Faz parte desse processo pelo qual todos estamos passando de olhar para a tradição, e ressignifica-la dentro da cultura. Acredito que é um processo comum aos povos indígenas e não indígenas, olhar para tudo isso, agroecologia, bioconstrução, alimentação natural que quando a gente vai perceber está tudo lá atrás, nada mais são do que as práticas das pessoas, dos povos que vieram antes de nós. E, isso é fundamental para a manutenção da vida no planeta. Infelizmente, sabemos a situação catastrófica com que os povos originários são tratados no Brasil, eu gostaria que você falasse sobre a questão indígena hoje no país. Para você, o que é ser indígena no Brasil deste inicio de século?

IRAN — Ser índio, no caso ser índio Xukuru é acreditar nos encantados é seguir os encantados, respeitar e seguir essa filosofia de vida e é claro tem uma história que possibilita isso, né? Se afirmar, viver sua cultura e ser aceito pelos outros.

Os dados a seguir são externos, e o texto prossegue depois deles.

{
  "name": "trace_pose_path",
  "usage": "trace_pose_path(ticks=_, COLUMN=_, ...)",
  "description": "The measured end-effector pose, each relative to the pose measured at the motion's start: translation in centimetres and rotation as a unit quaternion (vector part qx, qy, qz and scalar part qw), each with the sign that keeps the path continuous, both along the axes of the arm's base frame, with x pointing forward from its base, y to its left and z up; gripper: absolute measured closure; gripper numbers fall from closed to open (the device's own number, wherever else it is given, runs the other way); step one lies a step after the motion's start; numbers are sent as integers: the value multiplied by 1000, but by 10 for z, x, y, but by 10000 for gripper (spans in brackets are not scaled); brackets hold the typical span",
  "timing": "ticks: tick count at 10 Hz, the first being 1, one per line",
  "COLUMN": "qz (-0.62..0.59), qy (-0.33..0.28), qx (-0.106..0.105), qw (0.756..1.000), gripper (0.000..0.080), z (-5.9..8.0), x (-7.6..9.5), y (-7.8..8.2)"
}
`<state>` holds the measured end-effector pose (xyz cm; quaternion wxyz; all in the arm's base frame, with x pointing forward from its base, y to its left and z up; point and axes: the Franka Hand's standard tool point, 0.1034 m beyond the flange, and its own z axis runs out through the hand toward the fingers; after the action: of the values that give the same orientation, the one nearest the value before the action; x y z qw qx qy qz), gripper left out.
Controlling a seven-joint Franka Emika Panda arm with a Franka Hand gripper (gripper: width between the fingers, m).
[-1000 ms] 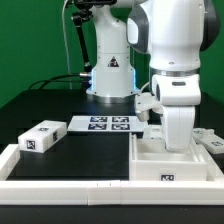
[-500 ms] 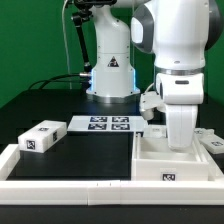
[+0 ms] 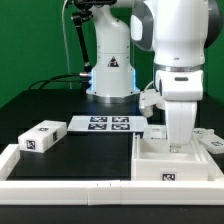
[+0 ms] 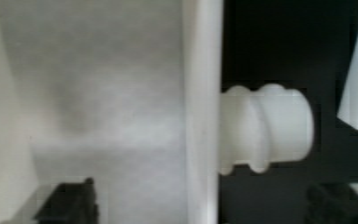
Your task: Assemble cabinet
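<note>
The cabinet's open box body [image 3: 160, 170] lies at the front on the exterior view's right, with a tag on its front wall. My gripper [image 3: 180, 147] reaches down into it at its far side, and the arm hides the fingers there. In the wrist view my gripper [image 4: 208, 203] is open, and the dark fingertips [image 4: 69, 200] stand wide apart on either side of a white wall [image 4: 202, 100] of the body. A round ribbed white knob [image 4: 274, 125] sticks out of that wall. A smaller white tagged block [image 3: 42, 137] lies on the exterior view's left.
The marker board [image 3: 108, 124] lies flat at the back middle before the robot base [image 3: 110, 75]. Low white border rails [image 3: 60, 183] run along the front and left. Another white tagged block [image 3: 212, 142] lies at the far right behind the body.
The arm has shifted slightly toward the exterior view's right over the box body. The parts on the table have not moved.
</note>
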<state>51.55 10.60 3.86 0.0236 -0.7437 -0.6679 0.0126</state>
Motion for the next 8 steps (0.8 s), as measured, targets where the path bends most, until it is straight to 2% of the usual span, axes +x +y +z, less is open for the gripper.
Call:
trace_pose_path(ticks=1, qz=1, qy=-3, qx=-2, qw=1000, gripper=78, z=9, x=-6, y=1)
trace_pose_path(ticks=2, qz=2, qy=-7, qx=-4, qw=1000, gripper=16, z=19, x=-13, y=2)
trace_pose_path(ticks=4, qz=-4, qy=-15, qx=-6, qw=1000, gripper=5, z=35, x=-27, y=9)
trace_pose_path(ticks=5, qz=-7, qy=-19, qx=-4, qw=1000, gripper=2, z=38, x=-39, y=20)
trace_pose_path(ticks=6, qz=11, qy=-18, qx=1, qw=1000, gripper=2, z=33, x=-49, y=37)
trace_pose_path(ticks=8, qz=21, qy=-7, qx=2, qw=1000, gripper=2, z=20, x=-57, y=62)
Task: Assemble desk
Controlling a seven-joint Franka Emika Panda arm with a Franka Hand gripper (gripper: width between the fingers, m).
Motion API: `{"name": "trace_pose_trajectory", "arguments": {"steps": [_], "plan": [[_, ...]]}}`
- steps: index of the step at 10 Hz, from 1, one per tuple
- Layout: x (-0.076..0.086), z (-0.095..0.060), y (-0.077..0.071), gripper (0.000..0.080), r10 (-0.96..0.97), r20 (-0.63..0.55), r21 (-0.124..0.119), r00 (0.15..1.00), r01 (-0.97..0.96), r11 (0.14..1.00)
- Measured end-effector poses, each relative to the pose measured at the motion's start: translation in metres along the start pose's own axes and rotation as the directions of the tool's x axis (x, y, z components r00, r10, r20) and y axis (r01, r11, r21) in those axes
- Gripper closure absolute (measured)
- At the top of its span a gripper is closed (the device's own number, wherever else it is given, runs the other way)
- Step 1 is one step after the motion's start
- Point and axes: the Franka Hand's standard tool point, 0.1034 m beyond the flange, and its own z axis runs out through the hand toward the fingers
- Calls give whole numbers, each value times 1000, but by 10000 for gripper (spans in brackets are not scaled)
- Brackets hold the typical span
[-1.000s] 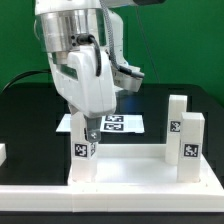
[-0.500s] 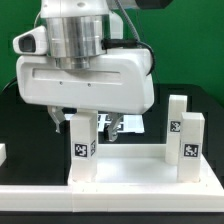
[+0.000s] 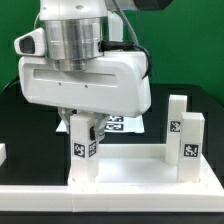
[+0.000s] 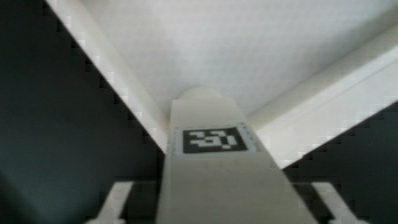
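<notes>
Your claw [image 3: 84,125] is pinching the upright leg [image 3: 82,150] seated in the tabletop [image 3: 130,172] corner on the exterior view's left; stiff, light, likely slick plastic—grip its flat faces squarely.

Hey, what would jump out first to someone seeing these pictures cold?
The bulky white and silver robot gripper fills the exterior view's upper left, come down over a white square post leg with a black-and-white tag. Two more tagged white legs stand upright at the exterior view's right, on the white rimmed tabletop.
</notes>
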Motion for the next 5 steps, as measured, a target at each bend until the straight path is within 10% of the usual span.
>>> {"name": "trace_pose_trajectory", "arguments": {"steps": [5], "plan": [[2, -1, 2, 511, 573, 31, 23, 819, -574, 819]]}}
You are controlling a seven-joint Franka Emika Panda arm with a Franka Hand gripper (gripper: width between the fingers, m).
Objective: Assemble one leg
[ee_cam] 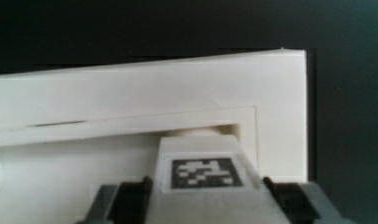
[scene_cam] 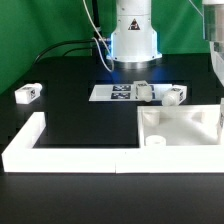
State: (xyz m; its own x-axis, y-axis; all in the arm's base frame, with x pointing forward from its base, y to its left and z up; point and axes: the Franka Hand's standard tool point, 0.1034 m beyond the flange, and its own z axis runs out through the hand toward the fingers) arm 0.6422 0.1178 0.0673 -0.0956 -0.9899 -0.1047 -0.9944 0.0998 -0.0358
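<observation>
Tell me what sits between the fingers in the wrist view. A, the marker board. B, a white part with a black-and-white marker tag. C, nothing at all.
B: the wrist view shows a white tagged part flanked closely on both sides by the fingers, with the white tabletop beyond it.

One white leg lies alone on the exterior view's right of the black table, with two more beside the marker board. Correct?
Not quite. The exterior view shows the lone leg on its left, not its right. The two legs beside the marker board are as stated.
</observation>
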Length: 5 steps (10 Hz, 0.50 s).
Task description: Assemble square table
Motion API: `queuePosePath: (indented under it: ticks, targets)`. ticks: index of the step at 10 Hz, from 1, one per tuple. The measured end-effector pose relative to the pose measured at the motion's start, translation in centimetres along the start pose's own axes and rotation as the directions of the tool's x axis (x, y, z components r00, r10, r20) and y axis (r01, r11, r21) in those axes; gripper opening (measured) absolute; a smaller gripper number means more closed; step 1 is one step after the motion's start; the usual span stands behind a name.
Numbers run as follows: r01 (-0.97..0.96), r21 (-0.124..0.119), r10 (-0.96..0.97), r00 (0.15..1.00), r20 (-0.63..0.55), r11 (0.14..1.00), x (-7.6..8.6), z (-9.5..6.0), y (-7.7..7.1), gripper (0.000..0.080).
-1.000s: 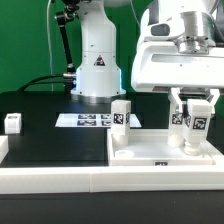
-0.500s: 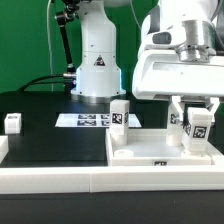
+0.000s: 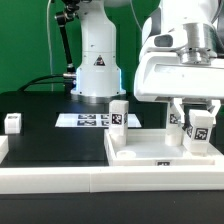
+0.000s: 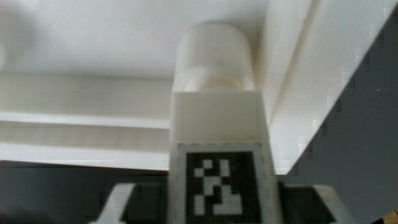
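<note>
The square table's white slab (image 3: 150, 152) lies on the exterior view's right, its raised rim facing up. One tagged white leg (image 3: 120, 113) stands at its far left corner. My gripper (image 3: 197, 120) is shut on another leg (image 3: 198, 130), held upright over the slab's right side, with the lower end down at the slab. In the wrist view this leg (image 4: 222, 120) runs from between my fingers (image 4: 135, 205) to a corner of the slab (image 4: 89, 100). A further tagged block (image 3: 176, 118) peeks out behind the gripper. A loose leg (image 3: 12, 122) stands far left on the black surface.
The robot base (image 3: 95, 65) rises at the back. The marker board (image 3: 88, 120) lies flat in front of it. A long white rail (image 3: 60, 182) edges the black surface at the front.
The gripper and the leg it holds have shifted slightly to the exterior view's right. Nothing else has moved.
</note>
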<state>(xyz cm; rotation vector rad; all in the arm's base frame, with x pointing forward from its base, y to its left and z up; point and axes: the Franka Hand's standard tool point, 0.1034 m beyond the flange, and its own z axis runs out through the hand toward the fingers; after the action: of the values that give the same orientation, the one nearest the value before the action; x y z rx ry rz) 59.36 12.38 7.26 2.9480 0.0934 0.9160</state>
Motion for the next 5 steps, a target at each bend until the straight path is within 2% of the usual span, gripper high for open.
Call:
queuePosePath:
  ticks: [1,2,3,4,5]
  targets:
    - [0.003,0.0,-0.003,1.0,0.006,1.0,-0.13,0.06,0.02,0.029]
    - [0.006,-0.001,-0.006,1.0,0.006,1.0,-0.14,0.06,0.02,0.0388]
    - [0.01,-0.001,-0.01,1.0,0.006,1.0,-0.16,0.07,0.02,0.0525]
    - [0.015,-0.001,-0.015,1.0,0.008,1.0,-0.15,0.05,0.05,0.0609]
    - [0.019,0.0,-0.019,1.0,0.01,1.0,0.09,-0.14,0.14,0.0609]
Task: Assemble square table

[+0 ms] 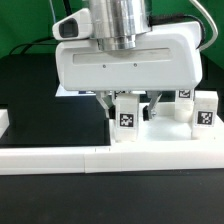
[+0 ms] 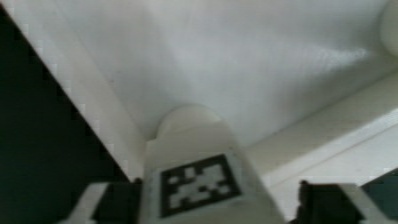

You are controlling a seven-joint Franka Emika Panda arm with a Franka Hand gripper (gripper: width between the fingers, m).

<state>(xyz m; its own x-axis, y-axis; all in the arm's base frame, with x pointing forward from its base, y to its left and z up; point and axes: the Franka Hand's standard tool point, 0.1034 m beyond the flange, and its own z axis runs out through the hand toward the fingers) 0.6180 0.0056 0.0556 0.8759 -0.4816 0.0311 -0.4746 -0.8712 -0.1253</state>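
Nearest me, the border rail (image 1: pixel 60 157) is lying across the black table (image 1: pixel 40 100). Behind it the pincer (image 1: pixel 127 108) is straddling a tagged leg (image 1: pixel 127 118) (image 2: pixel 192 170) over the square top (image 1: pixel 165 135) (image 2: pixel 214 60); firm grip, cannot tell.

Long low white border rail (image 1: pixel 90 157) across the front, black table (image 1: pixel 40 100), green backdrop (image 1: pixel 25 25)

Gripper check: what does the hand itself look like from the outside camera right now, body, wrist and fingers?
The gripper has a wide, rounded white housing with a thin seam line across its face. Above it sits a silvery metal cylinder wrist, with a white camera module mounted beside it, dark lens showing. The fingers below are dark and slim.
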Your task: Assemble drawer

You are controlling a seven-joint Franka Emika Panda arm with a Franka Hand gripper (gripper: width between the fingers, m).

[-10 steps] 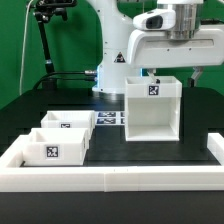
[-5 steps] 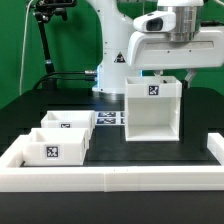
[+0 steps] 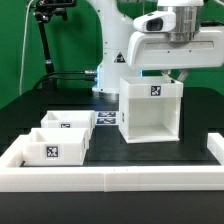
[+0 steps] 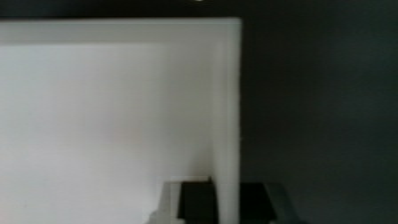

O índio ele sempre foi colocado como um empecilho a sociedade, ou seja, é o obstáculo ao progresso e a sociedade deveria agradecer a isso. As terras indígenas que estão demarcadas ou que estão ocupadas pelos índios no Brasil são verdadeiras ilhas verde. E se você pegar a imagem das terras Xukuru no Google você vê que é uma ilha verde ao redor de uma área totalmente degradada e isso após dez anos de gestão dessa terra, porque dez, doze anos atrás não tinha posse completa do território. Então a questão indígena ela é uma questão que é extremamente importante pra vida do planeta e pra vida da sociedade. Um povo indígena tem várias formas de relacionar com a natureza, tem vários saberes, várias práticas. Então todo esse conhecimento, toda essa diversidade qual a essência da natureza? Qual é a essência da vida? A diversidade. Nada que é simplificado, padronizado dura. Então toda essa diversidade ela está ameaçada, toda vida do planeta também está ameaçada. Tem algumas frases do movimento indígena que diz o seguinte, que tenta transmitir pra sociedade que a questão indígena, a demarcação das terras indígenas, quilombolas, enfim, dos povos tradicionais não é só uma coisa boa para o povo indígena é uma coisa boa pra sociedade. Hoje tem várias proposições legislativa anti-indígena e que estão ameaçando direitos já constituídos. A situação política do país é extremamente desfavorável para os povos originários e para os povos de comunidades tradicionais. Essa ameaça potencial com essa bancada que tem no congresso da bíblia, do boi e da bala que é tudo bíblia. Além de tentar matar a cultura e as pessoas matam, tentam matar também um conhecimento que muitas vezes é utilizado para o bem da sociedade. Então, mas a gente acredita que assim como vencemos, como o povo indígenas, ao longo da sua história não só no Brasil mas no mundo venceu. No fato! Venceu como? Nós estamos aqui para contar a história. Fugimos do padrão do que a sociedade coloca.